Lion RAWR says: You show up and do the work that feels most authentic to you. They’ll show up and do the work that feels most authentic to them. No one is the winner/loser; we’re all people responding to our creative expression and because the world is such a varied place, you’ll find people who resonate with your vision and people who resonate with someone else’s vision.

I am stepping more and more into a space of making no apologies for who I am. This isn’t a “fuck you if you don’t like it” declaration. It is a declaration of being unwilling to continue self-hate in the form of apologizing, hoping, begging, punishing, pleading, if-I-just-try-harder-I’ll-be-better. 

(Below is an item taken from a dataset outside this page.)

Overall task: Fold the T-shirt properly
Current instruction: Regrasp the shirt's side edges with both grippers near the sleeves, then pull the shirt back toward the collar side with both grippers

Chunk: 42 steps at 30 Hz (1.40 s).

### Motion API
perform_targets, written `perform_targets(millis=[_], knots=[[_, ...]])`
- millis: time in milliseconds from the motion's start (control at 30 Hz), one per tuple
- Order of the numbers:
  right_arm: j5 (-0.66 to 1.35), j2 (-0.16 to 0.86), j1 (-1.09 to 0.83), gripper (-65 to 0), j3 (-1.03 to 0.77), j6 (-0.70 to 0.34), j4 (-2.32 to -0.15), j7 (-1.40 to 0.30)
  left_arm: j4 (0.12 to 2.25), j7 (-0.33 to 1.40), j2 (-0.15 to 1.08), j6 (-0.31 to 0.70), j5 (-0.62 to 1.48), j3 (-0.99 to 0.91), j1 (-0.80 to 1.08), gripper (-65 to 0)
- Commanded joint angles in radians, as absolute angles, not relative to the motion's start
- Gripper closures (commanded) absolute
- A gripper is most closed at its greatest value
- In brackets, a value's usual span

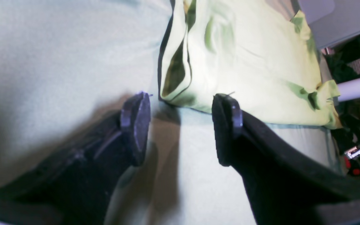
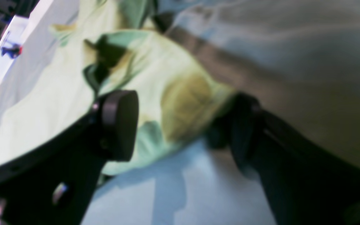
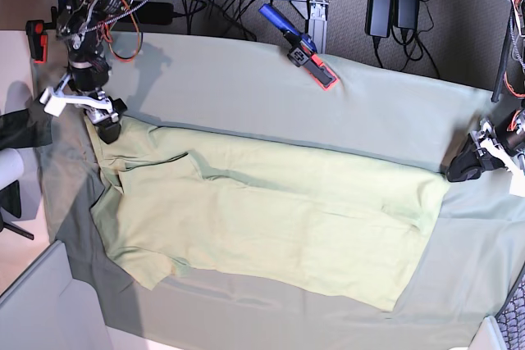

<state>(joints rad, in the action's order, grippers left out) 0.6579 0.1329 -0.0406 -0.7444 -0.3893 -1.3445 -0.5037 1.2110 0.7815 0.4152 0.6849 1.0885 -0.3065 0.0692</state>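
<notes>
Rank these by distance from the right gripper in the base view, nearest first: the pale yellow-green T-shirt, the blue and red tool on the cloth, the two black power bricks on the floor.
1. Pale yellow-green T-shirt: its corner lies right under the right gripper, at the view's left.
2. Blue and red tool: on the cloth's top edge, mid-view.
3. Two black power bricks: top right, off the cloth.

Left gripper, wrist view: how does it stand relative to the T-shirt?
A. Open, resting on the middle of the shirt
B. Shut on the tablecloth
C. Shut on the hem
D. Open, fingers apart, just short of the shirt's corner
D: the left gripper has its fingers spread wide, with only tablecloth between them, and the T-shirt corner lies just beyond the tips.
</notes>
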Motion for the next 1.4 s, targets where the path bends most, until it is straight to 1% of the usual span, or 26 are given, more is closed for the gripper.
perform_targets(millis=[0,233,633,733,800,933,1033,1067,1133,1233,1267,1300,1333,1367], knots=[[0.67,0.146,-0.018,-43.4,-0.735,-0.382,-1.357,-0.493,1.225,0.758,0.432,0.698,1.108,-0.304,0.056,-35.0],[0.646,0.146,0.036,-43.4,-0.666,-0.382,-1.357,-0.503,1.225,0.719,0.4,0.698,1.047,-0.273,0.055,-35.0],[0.62,0.146,0.018,-43.4,-0.665,-0.382,-1.357,-0.528,1.225,0.669,0.339,0.698,0.952,-0.273,0.049,-35.0],[0.62,0.146,0.001,-43.4,-0.666,-0.382,-1.357,-0.527,1.225,0.652,0.326,0.664,0.908,-0.273,0.044,-35.0],[0.621,0.146,-0.007,-43.4,-0.67,-0.381,-1.357,-0.522,1.225,0.651,0.321,0.658,0.896,-0.267,0.035,-35.0],[0.621,0.146,-0.009,-43.4,-0.689,-0.381,-1.357,-0.516,1.225,0.651,0.318,0.658,0.891,-0.229,0.013,-35.0],[0.62,0.146,-0.009,-43.4,-0.697,-0.382,-1.357,-0.516,1.225,0.64,0.312,0.658,0.845,-0.179,-0.01,-35.0],[0.62,0.146,-0.009,-43.4,-0.697,-0.382,-1.357,-0.516,1.225,0.636,0.31,0.654,0.835,-0.163,-0.016,-35.0],[0.62,0.146,-0.009,-43.4,-0.697,-0.382,-1.357,-0.516,1.225,0.624,0.309,0.611,0.819,-0.138,-0.023,-35.0],[0.62,0.146,-0.009,-43.2,-0.696,-0.382,-1.357,-0.516,1.225,0.601,0.3,0.554,0.739,-0.131,-0.031,-34.6],[0.62,0.147,-0.009,-43.2,-0.696,-0.382,-1.357,-0.516,1.225,0.597,0.299,0.543,0.71,-0.131,-0.034,-32.8],[0.62,0.147,-0.009,-43.2,-0.696,-0.381,-1.357,-0.515,1.225,0.595,0.299,0.542,0.691,-0.131,-0.036,-27.9],[0.62,0.146,-0.009,-42.4,-0.696,-0.382,-1.357,-0.51,1.225,0.594,0.299,0.542,0.67,-0.131,-0.036,-21.1],[0.62,0.146,-0.009,-38.3,-0.696,-0.382,-1.357,-0.501,1.225,0.593,0.299,0.542,0.654,-0.131,-0.036,-13.3]])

It is a path of realizing that the response that feels best to me when faced with someone saying “Just who the hell do you think you are?” is…”I am magnificently human!”

It is realizing that whenever an accusation of imperfection is thrown my way, I have the power to just own and accept that yeah, I’m imperfect.

I’m working on me.

The hard part about stepping into this space is that until I’ve fully 100% claimed “me,” without apologies, the critics still have their sway. There is still a part of me–the part that is hooked into concepts like deservingness–that can start to question myself. It’s difficult to know that I am walking the world doing my best, and there will still be people who question that.

And it’s difficult to be someone who steps out from the pack. Doing this makes one visible. Stepping into a space of not apologizing for who I am because it doesn’t serve me is the kind of thing that can just make someone more vulnerable to attack. I’ve already felt that, more than once.

Isn’t that sentence–”Just who the hell do you think you are?”–a tough one to swallow?

For me, it can be–but I notice that it’s an easier one to swallow when the answer is…”I’m a magnificent human being!”…even if it takes courage to be willing to say that. 

However I live, I want to do so without resentment. The first person I don’t want to resent is myself, and whenever I go against my integrity or dull my flame and agree to live anything less than 100% fully alive, resentment follows.

Where do you place limits on yourself for what you deserve? Where do you notice others can “put you in your place” when you try to occupy a bigger space? Where do you notice you putting YOU in your place? Where’s your lion RAWR, that deep grounded growl of power in your gut? What would it take for you to claim yourself as magnificent?